Thread: Manual sys catalog constraint setup to avoid downtime?

Manual sys catalog constraint setup to avoid downtime?

From
Jerry Sievers
Date:
Admins; this is (I assume) a not uncommon scenario).

Suppose you are managing a BIG ugly DB that's in 24x7 production and
desperately in need of constraints of all types.

(Of course, you inherited this piece of crap and the irresponsible
designers are long gone :-)

You have verified that the application now honors the new constraints
because on your R&D DBs, the constraints are in place and no
constraint violations are occuring.

You can't however get business to sign off on proper constraint
addition via ALTER TABLE because the tables are huge and this locks
out concurrent activity for several hours.

My question;

Have any of you setup the constraints by doing manual catalog updates
and later (or maybe never),  gone back and cleaned up the
non-conforming data using small batch updates or deletes?

Frobing of pg_constraint and pg_depend (at least) would be required.

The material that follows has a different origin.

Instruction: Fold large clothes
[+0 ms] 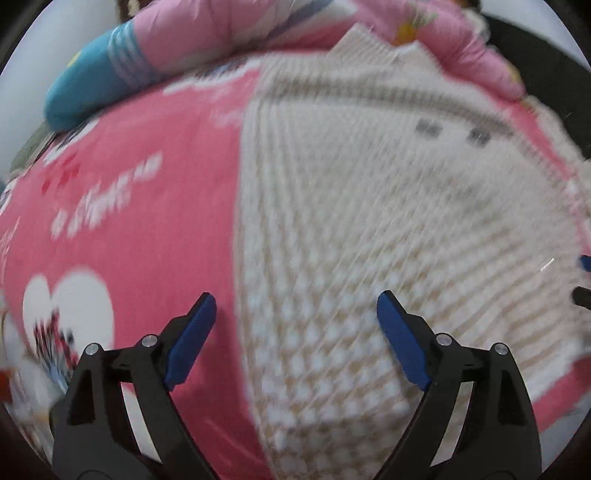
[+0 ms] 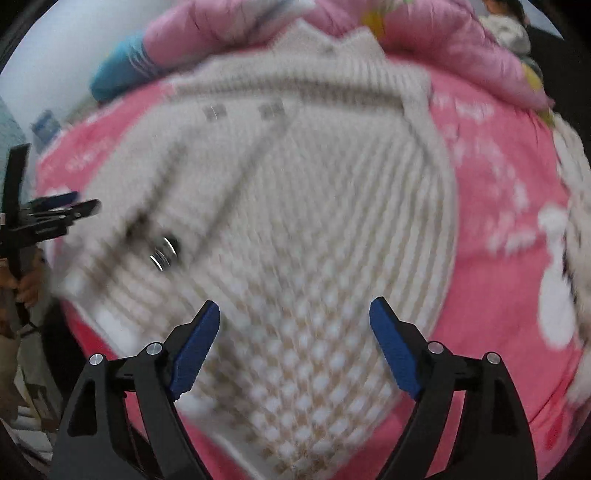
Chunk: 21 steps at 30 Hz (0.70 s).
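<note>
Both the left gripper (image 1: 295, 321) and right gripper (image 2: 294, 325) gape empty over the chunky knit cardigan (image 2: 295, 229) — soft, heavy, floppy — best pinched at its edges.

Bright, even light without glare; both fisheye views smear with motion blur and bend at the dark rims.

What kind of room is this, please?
Most likely a bedroom. The cream knitted sweater lies spread on a pink printed bedsheet, and a bunched pink quilt lies behind it, as on a bed.
</note>
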Each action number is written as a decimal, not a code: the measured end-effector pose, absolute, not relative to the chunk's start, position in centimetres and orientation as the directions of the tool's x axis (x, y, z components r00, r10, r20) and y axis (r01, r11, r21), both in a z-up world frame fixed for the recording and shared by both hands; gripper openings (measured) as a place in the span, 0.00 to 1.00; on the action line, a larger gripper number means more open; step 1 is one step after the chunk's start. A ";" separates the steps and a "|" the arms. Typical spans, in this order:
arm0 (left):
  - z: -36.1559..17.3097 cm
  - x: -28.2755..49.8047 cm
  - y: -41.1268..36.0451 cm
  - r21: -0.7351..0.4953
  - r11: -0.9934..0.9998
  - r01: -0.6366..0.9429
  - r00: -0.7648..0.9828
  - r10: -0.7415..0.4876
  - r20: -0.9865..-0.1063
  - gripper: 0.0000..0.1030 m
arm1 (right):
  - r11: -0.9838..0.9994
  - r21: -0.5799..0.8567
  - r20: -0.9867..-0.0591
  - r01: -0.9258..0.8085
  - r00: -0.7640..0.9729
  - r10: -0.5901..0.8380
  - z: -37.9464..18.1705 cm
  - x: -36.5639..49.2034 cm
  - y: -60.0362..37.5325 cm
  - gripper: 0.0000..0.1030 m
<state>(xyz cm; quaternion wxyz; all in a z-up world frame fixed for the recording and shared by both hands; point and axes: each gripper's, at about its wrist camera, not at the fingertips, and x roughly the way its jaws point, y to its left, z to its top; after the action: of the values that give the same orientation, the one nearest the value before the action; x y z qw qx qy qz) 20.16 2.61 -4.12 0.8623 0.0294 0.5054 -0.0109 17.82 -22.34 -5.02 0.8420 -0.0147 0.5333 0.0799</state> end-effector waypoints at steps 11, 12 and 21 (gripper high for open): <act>-4.5 19.2 4.6 -0.036 0.999 0.006 0.510 -0.034 -0.860 0.93 | 0.992 0.069 -0.873 -0.107 0.475 0.112 -6.4 16.1 -22.7 0.94; -4.6 19.1 4.7 -0.039 0.999 0.011 0.508 -0.039 -0.861 0.93 | 0.992 0.072 -0.868 -0.106 0.484 0.115 -6.5 16.1 -22.8 0.94; -2.5 15.4 6.2 -0.133 0.988 0.074 0.589 -0.151 -0.794 0.92 | 0.983 0.163 -0.827 -0.089 0.531 0.185 -3.6 14.0 -24.5 0.94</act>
<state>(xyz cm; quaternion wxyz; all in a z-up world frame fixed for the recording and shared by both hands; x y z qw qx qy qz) 15.41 6.16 -2.53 0.8904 -0.0429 0.4488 -0.0630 14.01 -24.50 -3.63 0.8735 0.0502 0.4778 0.0787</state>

I'm wondering what non-obvious pitfalls exist here?

Comments?

--
-------------------------------------------------------------------------------
Jerry Sievers   305 854-3001 (home)     Production Database Administrator
                305 321-1144 (mobil    WWW E-Commerce Consultant

Re: Manual sys catalog constraint setup to avoid downtime?

From
"Jim C. Nasby"
Date:
On Tue, Nov 07, 2006 at 11:05:38AM -0500, Jerry Sievers wrote:
> Admins; this is (I assume) a not uncommon scenario).
>
> Suppose you are managing a BIG ugly DB that's in 24x7 production and
> desperately in need of constraints of all types.
>
> (Of course, you inherited this piece of crap and the irresponsible
> designers are long gone :-)
>
> You have verified that the application now honors the new constraints
> because on your R&D DBs, the constraints are in place and no
> constraint violations are occuring.
>
> You can't however get business to sign off on proper constraint
> addition via ALTER TABLE because the tables are huge and this locks
> out concurrent activity for several hours.
>
> My question;
>
> Have any of you setup the constraints by doing manual catalog updates
> and later (or maybe never),  gone back and cleaned up the
> non-conforming data using small batch updates or deletes?
>
> Frobing of pg_constraint and pg_depend (at least) would be required.
>
> I'm wondering what non-obvious pitfalls exist here?
>
> Comments?

Use the source, luke!

Hmmm... interesting problem. For some constraints, I think you could
probably handle things pretty well once we have non-blocking index
creation (did that get into 8.2?). I guess the real key there would be
if the constraint creation code will use indexes when checking the
constraints. This would be especially useful for generic CHECK
constraints... if you build an index that has a WHERE clause that
matches the proposed constraint, the backend could just look to see if
there are any entries in the index. If there aren't, you're good to go.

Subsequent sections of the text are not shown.